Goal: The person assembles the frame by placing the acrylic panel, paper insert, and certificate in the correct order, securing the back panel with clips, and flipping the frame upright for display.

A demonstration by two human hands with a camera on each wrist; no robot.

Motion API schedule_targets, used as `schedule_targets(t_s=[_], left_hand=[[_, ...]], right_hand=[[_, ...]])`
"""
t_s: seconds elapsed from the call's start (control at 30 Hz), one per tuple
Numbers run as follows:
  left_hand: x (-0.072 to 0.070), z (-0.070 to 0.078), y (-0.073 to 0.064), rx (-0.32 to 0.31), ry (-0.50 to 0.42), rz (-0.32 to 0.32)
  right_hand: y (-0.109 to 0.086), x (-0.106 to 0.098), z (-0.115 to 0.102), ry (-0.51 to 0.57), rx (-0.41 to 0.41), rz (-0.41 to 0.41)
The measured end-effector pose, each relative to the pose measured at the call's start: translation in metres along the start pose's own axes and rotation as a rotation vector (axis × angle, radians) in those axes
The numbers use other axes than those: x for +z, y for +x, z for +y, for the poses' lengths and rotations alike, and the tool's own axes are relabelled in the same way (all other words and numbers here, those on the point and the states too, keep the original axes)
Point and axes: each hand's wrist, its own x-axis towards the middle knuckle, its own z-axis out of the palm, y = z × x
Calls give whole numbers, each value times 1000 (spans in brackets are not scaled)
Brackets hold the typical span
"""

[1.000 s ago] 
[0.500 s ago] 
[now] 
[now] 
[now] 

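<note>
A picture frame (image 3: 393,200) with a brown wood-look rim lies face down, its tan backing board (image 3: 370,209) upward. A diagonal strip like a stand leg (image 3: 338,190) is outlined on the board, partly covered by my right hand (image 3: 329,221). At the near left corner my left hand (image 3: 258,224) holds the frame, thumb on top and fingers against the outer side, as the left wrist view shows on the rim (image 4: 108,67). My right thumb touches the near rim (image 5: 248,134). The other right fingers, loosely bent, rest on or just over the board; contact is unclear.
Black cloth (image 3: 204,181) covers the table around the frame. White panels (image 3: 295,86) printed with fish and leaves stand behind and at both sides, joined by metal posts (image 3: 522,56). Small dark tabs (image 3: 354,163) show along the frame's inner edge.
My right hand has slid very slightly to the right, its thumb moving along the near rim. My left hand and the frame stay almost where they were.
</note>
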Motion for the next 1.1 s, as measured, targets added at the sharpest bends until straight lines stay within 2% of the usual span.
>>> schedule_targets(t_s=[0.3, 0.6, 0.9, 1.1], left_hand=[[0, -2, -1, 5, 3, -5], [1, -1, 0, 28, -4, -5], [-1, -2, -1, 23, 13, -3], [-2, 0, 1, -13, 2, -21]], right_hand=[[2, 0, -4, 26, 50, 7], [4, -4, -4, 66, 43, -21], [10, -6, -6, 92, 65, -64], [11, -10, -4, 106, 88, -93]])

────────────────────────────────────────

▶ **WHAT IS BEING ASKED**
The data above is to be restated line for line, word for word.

▶ **ANSWER SECTION**
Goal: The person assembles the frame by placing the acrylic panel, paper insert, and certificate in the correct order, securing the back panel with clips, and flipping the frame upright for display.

A demonstration by two human hands with a camera on each wrist; no robot.

Motion API schedule_targets, used as `schedule_targets(t_s=[_], left_hand=[[_, ...]], right_hand=[[_, ...]])`
"""
t_s: seconds elapsed from the call's start (control at 30 Hz), one per tuple
Numbers run as follows:
  left_hand: x (-0.072 to 0.070), z (-0.070 to 0.078), y (-0.073 to 0.064), rx (-0.32 to 0.31), ry (-0.50 to 0.42), rz (-0.32 to 0.32)
  right_hand: y (-0.109 to 0.086), x (-0.106 to 0.098), z (-0.115 to 0.102), ry (-0.51 to 0.57), rx (-0.41 to 0.41), rz (-0.41 to 0.41)
The measured end-effector pose, each relative to the pose measured at the call's start: translation in metres along the start pose's own axes and rotation as a rotation vector (axis × angle, radians) in those axes
The numbers use other axes than those: x for +z, y for +x, z for +y, for the poses' lengths and rotations alike, and the tool's own axes are relabelled in the same way (all other words and numbers here, those on the point and the states too, keep the original axes)
Point and axes: each hand's wrist, its own x-axis towards the middle knuckle, its own z-axis out of the palm, y = z × x
Calls give whole numbers, each value times 1000 (spans in brackets are not scaled)
Brackets hold the typical span
"""

[1.000 s ago] 
[0.500 s ago] 
[now] 
[now] 
[now] 

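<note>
A picture frame (image 3: 393,200) with a brown wood-look rim lies face down, its tan backing board (image 3: 370,209) upward. A diagonal strip like a stand leg (image 3: 338,190) is outlined on the board, partly covered by my right hand (image 3: 329,221). At the near left corner my left hand (image 3: 258,224) holds the frame, thumb on top and fingers against the outer side, as the left wrist view shows on the rim (image 4: 108,67). My right thumb touches the near rim (image 5: 248,134). The other right fingers, loosely bent, rest on or just over the board; contact is unclear.
Black cloth (image 3: 204,181) covers the table around the frame. White panels (image 3: 295,86) printed with fish and leaves stand behind and at both sides, joined by metal posts (image 3: 522,56). Small dark tabs (image 3: 354,163) show along the frame's inner edge.
My right hand has slid very slightly to the right, its thumb moving along the near rim. My left hand and the frame stay almost where they were.
</note>
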Motion for the next 1.1 s, as measured, targets added at the sharpest bends until straight lines stay within 2% of the usual span.
>>> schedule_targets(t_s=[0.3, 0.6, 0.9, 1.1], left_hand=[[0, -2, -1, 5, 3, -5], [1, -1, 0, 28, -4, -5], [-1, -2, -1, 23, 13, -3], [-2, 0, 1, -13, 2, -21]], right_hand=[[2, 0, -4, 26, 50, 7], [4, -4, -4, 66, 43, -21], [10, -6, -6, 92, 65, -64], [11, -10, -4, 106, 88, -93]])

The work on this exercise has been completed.